Freitag, 17. Juli 2015

Annäherung an die Kartause La Valsainte (5/6)

Warum wird man Mönch und dann ausgerechnet Kartäuser? „Nichts mehr wollen, nichts mehr wissen, nichts mehr besitzen, außer Gott, das ist das wahre Leben." So die Devise. Raffael ist 36 Jahre alt. Seit vier Jahren ist er hier, vorher war er neun Jahre bei den Franziskanern. „Die ersten zwei Jahre waren Leiden und schwere Einsamkeit. Nach und nach verspürte ich die Nähe zu Gott immer tiefer. Jetzt weiß ich, daß es Gottes Bestimmung war, an diesem Platz zu bleiben."

Die Antwort von Christoph auf meine Frage, warum er Kartäuser ist, geht ein wenig weiter: „Meine Sehnsucht nach Freiheit erfüllt sich hier." Ob er Freiheit vom gewöhnlichen Alltag meint?


Brudermönch verteilt das Mittagessen. La Valsainte.
Kartäuser leben „alternativ". Doch nicht wegen irgendwelcher Zeitströmungen, sondern aus ihrer traditionellen Ordensregel heraus. Die Speisen sind einfach und bekömmlich. Fleisch und Wurst gibt es nie. Fast alles ist selbst gemacht: Das Brot und der Most, die Butter und der Käse; Salate, Gemüse, Kräuter stammen aus dem Garten, Wasser aus den Bergen, Milch, Honig, Weizen aus Feld und Flur. Die täglichen Mahlzeiten verzehrt jeder für sich allein in der Zelle. Sie werden durch einen Schalter neben der Tür gereicht, ohne Blick- und Wortkontakt. Nur an Sonn- und Feiertagen wird gemeinsam gegessen. Schweigend.

Der große Speisesaal liegt neben dem kleinen Kreuzgang (Galilaea minor), der den Eremitentrakt mit den Gemeinschaftsräumen und den Zellen der Laienmönche verbindet. In der Mitte liegt die Kirche. Vom kleinen Kreuzgang gelangt manzu dem großen, von dem aus die Enklaven der Einsiedler erreicht werden. Neben jeder Enklave befinden sich eine Ziehglocke und der Essensschalter. Im Innern gelangt man über einen kurzen Wandelgang in einen Vorraum, erst dann in das Wohngemach der Mönche. Grobe Holzdielen, kahle Wände, vielleicht mal ein kleines Bildnis eines Heiligen oder die Kopie einer Ikone. Spartanisch einfach die Einrichtung.
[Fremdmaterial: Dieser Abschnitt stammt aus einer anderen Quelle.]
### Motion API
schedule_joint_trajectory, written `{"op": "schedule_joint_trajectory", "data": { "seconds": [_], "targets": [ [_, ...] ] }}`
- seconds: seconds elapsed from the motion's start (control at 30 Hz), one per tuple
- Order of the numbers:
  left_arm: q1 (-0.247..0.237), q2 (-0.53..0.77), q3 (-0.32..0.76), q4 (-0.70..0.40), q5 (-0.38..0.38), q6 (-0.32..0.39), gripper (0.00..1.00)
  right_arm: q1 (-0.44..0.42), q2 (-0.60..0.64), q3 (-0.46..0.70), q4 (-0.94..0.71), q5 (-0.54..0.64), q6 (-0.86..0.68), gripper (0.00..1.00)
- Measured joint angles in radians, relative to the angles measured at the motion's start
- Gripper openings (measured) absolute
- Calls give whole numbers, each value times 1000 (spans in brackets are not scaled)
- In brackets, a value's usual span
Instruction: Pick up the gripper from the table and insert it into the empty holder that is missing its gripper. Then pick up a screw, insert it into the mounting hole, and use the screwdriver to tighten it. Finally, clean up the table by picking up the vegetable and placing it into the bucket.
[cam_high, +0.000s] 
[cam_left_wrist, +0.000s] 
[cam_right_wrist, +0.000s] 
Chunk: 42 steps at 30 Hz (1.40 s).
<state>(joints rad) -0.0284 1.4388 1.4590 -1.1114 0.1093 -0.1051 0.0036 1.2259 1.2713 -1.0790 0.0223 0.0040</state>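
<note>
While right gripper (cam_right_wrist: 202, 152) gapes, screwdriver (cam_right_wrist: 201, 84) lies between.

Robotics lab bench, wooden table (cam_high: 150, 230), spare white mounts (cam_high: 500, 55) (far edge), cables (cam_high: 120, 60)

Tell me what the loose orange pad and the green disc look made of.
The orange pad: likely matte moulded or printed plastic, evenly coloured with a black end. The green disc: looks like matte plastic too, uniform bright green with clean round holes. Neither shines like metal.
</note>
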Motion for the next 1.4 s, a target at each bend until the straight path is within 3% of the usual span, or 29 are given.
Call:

Ein grober Holztisch, fast unbearbeitet, Gebets- und Meditationsnische mit Kniepult und Sitz, das alkovenartige Bett, einfache Wascheinrichtung, ein Bücherregal, der eiserne Holzofen.

Das Holz für den Ofen sägen und hacken die Eremiten selbst in einer unter dem Wohnraum liegenden Werkstatt. Von hier gelangt man in den kleinen Garten, der zu jeder Zelle gehört. Gärtnern dient der Entspannung des Geistes, auch das Arbeiten in der Werkstatt. Umgeben ist das Grundstück von einer fünf Meter hohen Mauer - Garantie für völlige Einsamkeit. Nur einmal die Woche wird sie aufgehoben: sonntags, beim gemeinsamen Spaziergang. Dann dürfen die Mönche auch miteinander reden.

Für Schlaf bleibt selten mehr als fünf Stunden Zeit. Das Leben ist geordnet im festen Rhythmus der Ordensregel. Bruder Rene empfindet das nicht als Zwang. „Innerhalb der Regel findest du deine Zeit, ohne hinter ihr herzulaufen." Doch all diese Vorschriften? „Hast du denn keine? Das fällt hier nur so auf, weil wir sie einhalten. Zähl mal die Vorschriften, die dein Leben regeln!" Er hat recht. Vielleicht merken wir die Regeln nicht so, weil wir meist versuchen, sie zu umgehen. Rene schmunzelt: „Ich muß jetzt zum Kahlschlag." Auch das gehört zur Absage an die Eitelkeit. Einmal im Monat wird allen der Kopf geschoren. Nur Barte dürfen wachsen, von ihnen steht nichts in der Regel.